Derartige Schreckmomente waren beim späteren Sieger Fehlanzeige. Mit traumwandlerischer Sicherheit meisterte Ogier auch die schwierigsten Streckenbedingungen. Wem er einen großen Teil seines Erfolges verdankte, gab der VW-Pilot unumwunden zu: seinem neuen Eisspion Simon Jean-Joseph. «Seine Informationen waren fehlerlos», lobte er.
So vorbereitet, machte Ogier das Duell mit Meeke großen Spaß. Dass er sich selbstverständlich die drei Zusatzpunkte für den Sieg auf der Powerstage sicherte, war das Sahnehäubchen auf einem perfekten Wochenende. Kein Wunder, dass Ogier nach der Zieldurchfahrt sagte: «Am Sieg habe ich nicht einen Moment gezweifelt.»
5. Neuer Hyundai mit Fragezeichen
Hoffentlich war die Rallye Monte Carlo noch kein Gradmesser für das wahre Potenzial des brandneuen Hyundai i20 WRC. Zwar liegt die koreanische Marke nach der Rallye Monte Carlo punktgleich mit Volkswagen an der Spitze der Herstellerwertung. Auf der Strecke waren die Polo R WRC aber außer Reichweite.
Anfangs beschwerten sind Thierry Neuville und Dani Sordo – der dritte Mann, Hayden Paddon, fuhr noch im Vorjahresauto – über nicht passende Abstimmung. Wozu hatte man eigentlich im Vorfeld tagelang getestet?

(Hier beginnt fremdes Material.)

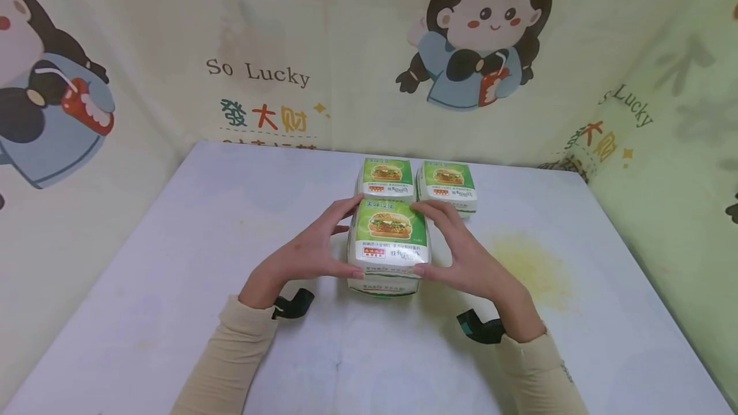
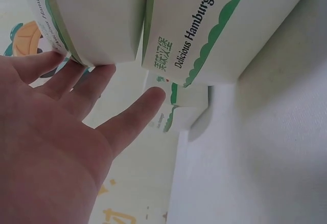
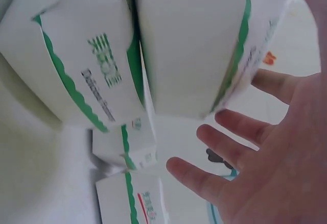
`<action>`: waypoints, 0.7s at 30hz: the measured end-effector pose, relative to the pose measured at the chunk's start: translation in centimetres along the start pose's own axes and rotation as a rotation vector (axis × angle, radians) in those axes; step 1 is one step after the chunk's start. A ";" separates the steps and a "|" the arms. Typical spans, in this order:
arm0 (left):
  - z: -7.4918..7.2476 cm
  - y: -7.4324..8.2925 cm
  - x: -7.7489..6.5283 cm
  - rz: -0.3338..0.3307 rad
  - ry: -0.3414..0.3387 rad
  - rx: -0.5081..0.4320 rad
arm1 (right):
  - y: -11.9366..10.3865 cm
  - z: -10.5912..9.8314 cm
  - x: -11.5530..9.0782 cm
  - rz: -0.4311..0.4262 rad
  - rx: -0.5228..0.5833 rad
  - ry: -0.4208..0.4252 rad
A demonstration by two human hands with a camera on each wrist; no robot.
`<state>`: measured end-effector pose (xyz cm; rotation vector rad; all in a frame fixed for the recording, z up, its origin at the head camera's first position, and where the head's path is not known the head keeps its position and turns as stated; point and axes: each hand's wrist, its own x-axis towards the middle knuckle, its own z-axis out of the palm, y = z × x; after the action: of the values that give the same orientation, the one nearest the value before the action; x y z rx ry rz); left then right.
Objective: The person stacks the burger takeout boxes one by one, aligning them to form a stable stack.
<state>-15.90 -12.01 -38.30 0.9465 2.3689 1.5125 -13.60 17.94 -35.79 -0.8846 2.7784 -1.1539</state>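
Note:
Between both hands is a green and white hamburger box (image 1: 392, 229) with a burger picture on its lid. My left hand (image 1: 308, 245) grips its left side, thumb at the near edge and fingers toward the far corner. On the opposite side my right hand (image 1: 469, 258) grips it the same way. Directly beneath shows a second hamburger box (image 1: 383, 287), mostly hidden from above. In the left wrist view the held box's underside (image 2: 94, 20) sits close over the lower box (image 2: 204, 35), with a narrow gap at their edges.
Just behind stand two more hamburger boxes, one on the left (image 1: 387, 175) and one on the right (image 1: 447, 178), side by side. They rest on a white table (image 1: 173, 287). A printed cloth (image 1: 357, 50) hangs along the back and sides.

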 end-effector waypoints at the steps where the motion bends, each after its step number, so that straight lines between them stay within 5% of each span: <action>1: 0.0 0.0 0.0 0.002 0.000 0.001 | 0.2 -0.2 0.0 -0.010 0.009 0.005; 9: -0.1 -0.1 -0.1 -0.002 -0.002 -0.004 | 2.4 -1.7 -0.1 -0.065 0.033 0.090; 21: -0.2 -0.1 -0.1 -0.007 -0.004 0.009 | 4.9 -3.8 0.8 -0.006 0.062 0.182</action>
<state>-15.96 -12.23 -38.37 0.9418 2.3757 1.4974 -17.50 22.77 -36.05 -0.8219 2.8626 -1.3792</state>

Ein Dreifachsieg (!) in WP 12 war ein erstes Lebenszeichen, war aber vor allem einer unterschiedlichen Reifenstrategie geschuldet. Eine Prüfung weiter, als Ogier nach dem Meeke-Ausfall längst Tempo herausgenommen hatte, fuhr Neuville noch eine Bestzeit. Der dritte Rang war für ihn immerhin der Lohn für eine fehlerfreie Fahrt. Auch Rang zwei für Sordo auf der Powerstage ließ aufhorchen.
Bleibt zu hoffen, dass die im hessischen Alzenau beheimatete Mannschaft bei den nächsten Rallyes früher in Schwung kommt. Nichts bräuchte die Rallye-WM derzeit dringender, als einen dauerhaft starken Gegner für Volkswagen. «Die schnellen Rallyes sollten uns besser liegen», hofft Thierry Neuville.